Abstract

This document specifies a mechanism for exposing to a screen-capturing application mouse events which occur over a captured [=display surface=].

Background

Web applications can use {{MediaDevices/getDisplayMedia()}} to capture any [=display surface=] - tabs, windows or screens. When they do, they can also specify the cursor constraint to control whether the cursor's pixels are captured or not.

But what if the application wishes to programmatically observe the location of the cursor? That can be done by scanning each frame and employing heuristics to detect the cursor. But that's neither simple, nor efficient, nor robust.

A mechanism for exposing mouse coordinates over a captured surface to a capturing application is desirable.

Use cases

Use case #1: Cursor enhancement

During video-conferencing calls, Web applications on the receiving side can use our mechanism to highlight, enhance or outright replace the cursor. This can be done without making such distracting adjustments on the capturing side, where the presenter might not need such aids.

This same can be done when recording an instructional video.

Use case #2: Efficiency enhancements during RTC

Captured frames are often encoded and then transmitted remotely. Updates to the cursor location require a new frame to be encoded and transmitted, costing CPU, power and bandwidth. In theory, these costs could be minimized by efficient encoding; in practice, the costs are non-negligible - the entire image needs to be scanned for changes, and there is per-frame IPC overhead which multiplies with the max framerate.

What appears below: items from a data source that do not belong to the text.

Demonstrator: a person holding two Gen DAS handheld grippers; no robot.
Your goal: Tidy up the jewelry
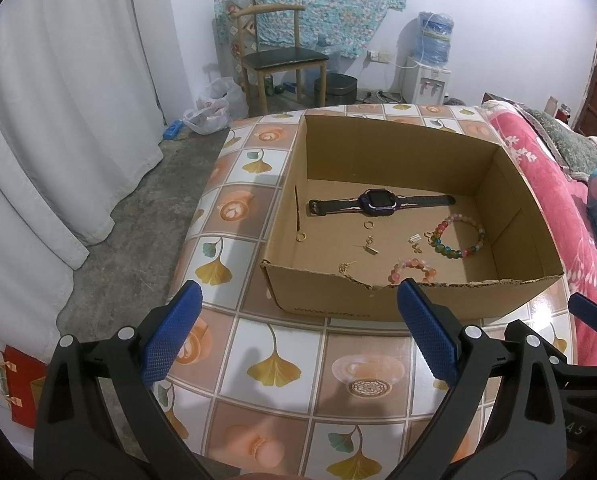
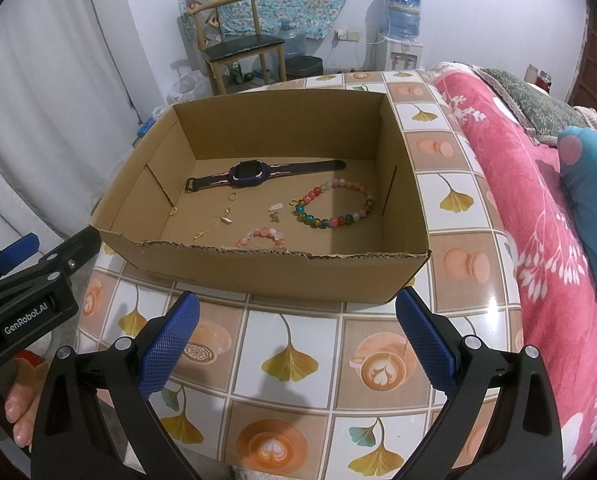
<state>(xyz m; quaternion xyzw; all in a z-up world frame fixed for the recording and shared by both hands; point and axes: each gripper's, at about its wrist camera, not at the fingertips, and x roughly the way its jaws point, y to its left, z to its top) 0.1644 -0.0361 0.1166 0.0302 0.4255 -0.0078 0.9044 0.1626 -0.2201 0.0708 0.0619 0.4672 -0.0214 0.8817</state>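
Observation:
An open cardboard box (image 1: pixel 338 292) (image 2: pixel 282 276) stands on the tiled table. Inside lie a dark watch (image 1: pixel 378 201) (image 2: pixel 254 174), a multicoloured bead bracelet (image 1: pixel 460 238) (image 2: pixel 338 204), a pink bead bracelet (image 1: pixel 412 270) (image 2: pixel 260 237) against the near wall, and several small gold earrings and rings (image 1: pixel 368 245) (image 2: pixel 226 216). My left gripper (image 1: pixel 298 334) is open and empty, hovering before the box's near wall. My right gripper (image 2: pixel 296 338) is open and empty, also just before the box. The left gripper also shows at the left edge of the right wrist view (image 2: pixel 34 280).
The table (image 1: pixel 278 368) (image 2: pixel 290 364) has a tile-pattern cloth. A bed with a pink blanket (image 1: pixel 558 200) (image 2: pixel 538 220) runs along the right. A chair (image 1: pixel 282 56), plastic bags, a water dispenser (image 1: pixel 428 76) and a white curtain (image 1: pixel 58 120) stand beyond.

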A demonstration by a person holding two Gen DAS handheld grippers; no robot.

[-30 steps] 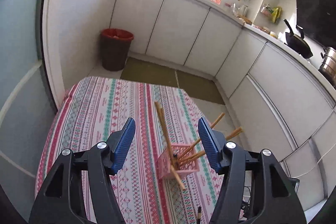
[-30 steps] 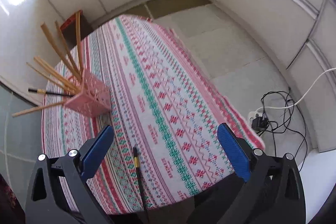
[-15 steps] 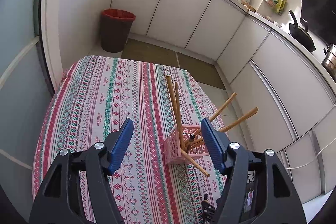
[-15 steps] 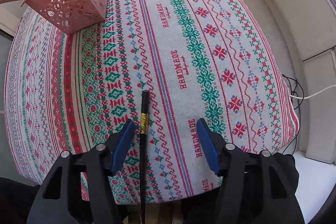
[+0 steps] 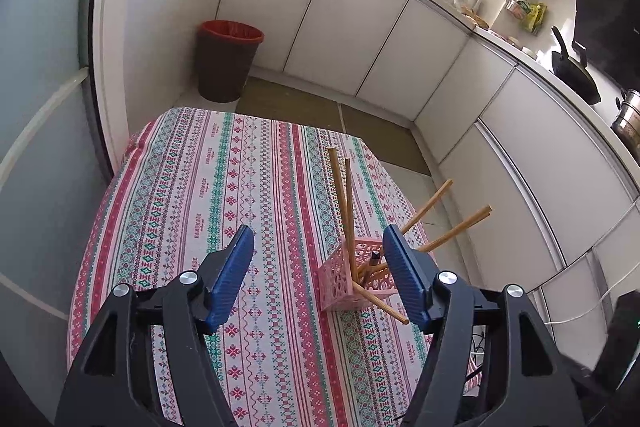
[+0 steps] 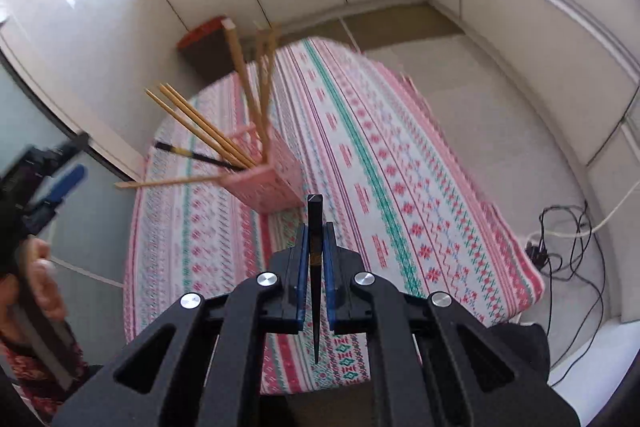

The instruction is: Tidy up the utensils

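Partly hidden between tool (image 6: 315,239) pads: black chopstick (image 6: 315,223).

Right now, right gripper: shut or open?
Shut. The right gripper has both blue pads pressed on the black chopstick, held above the tablecloth.

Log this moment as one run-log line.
right claw: shut on black chopstick, lifted off tablecloth | left claw: open, empty | pink basket: upright, holds wooden chopsticks
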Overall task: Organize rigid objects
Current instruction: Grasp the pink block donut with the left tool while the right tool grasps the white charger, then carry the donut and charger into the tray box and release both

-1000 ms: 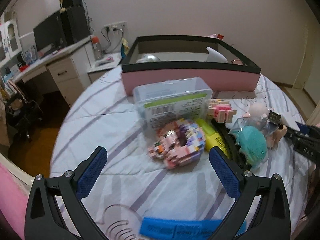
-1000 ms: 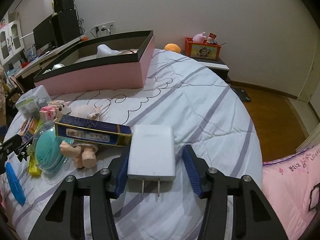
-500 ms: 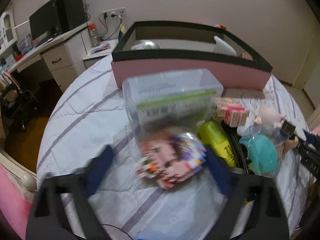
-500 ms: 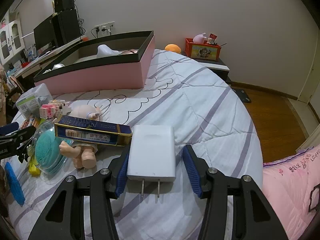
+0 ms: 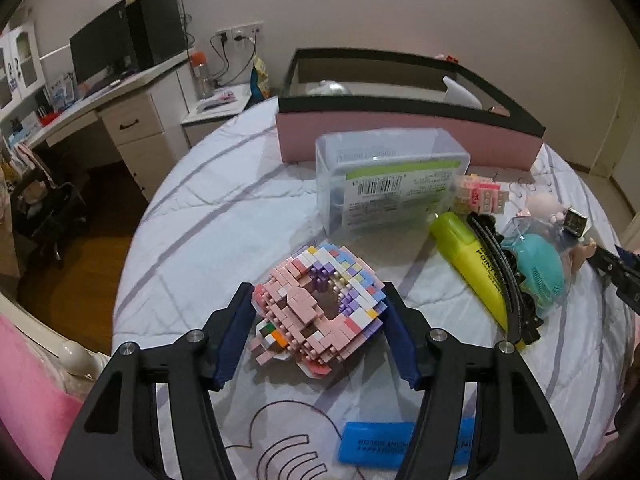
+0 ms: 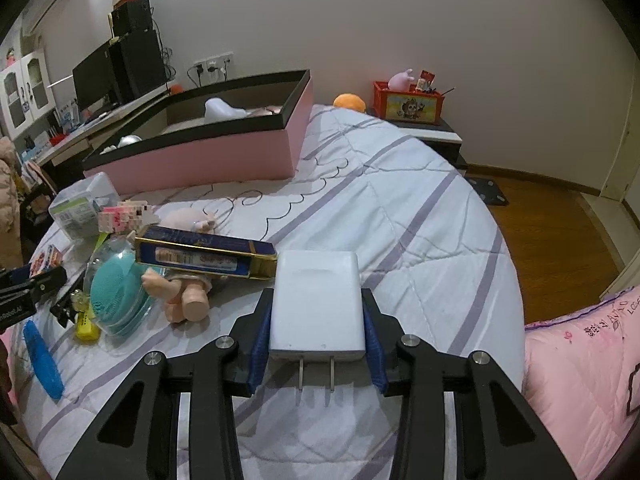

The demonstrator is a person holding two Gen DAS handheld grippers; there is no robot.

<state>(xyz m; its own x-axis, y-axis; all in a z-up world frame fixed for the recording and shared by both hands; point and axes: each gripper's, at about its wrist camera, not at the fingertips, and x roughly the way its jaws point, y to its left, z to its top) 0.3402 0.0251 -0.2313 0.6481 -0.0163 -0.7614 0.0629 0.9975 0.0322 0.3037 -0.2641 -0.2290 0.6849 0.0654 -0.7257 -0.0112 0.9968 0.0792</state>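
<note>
In the left wrist view my left gripper is shut on a pink and purple brick model on the bed. In the right wrist view my right gripper is shut on a white charger plug, prongs toward the camera. The pink box with a black rim stands behind, also in the right wrist view, and holds a few items. A clear plastic case, a yellow highlighter, a teal brush, a doll and a blue carton lie between.
A blue flat piece lies near the front edge of the striped bedspread. A black hair clip lies by the highlighter. A desk with a monitor stands left. A red box sits on a nightstand beyond the bed.
My left gripper has moved forward over the brick model and closed on its sides. The right gripper keeps holding the charger plug in the same place.
</note>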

The cursor constraint can be used to omit the cursor from the captured frames. If mouse coordinates were known to the encoding application, it could transmit these coordinates to the receiving application (on another device). The receiver could then redraw a cursor on the other side. (Note that, depending on the decoder, this is likely cheaper than decoding a whole new frame.) Non-trivial complexity would be added, but the gains to CPU, power and bandwidth on both sides might justify it.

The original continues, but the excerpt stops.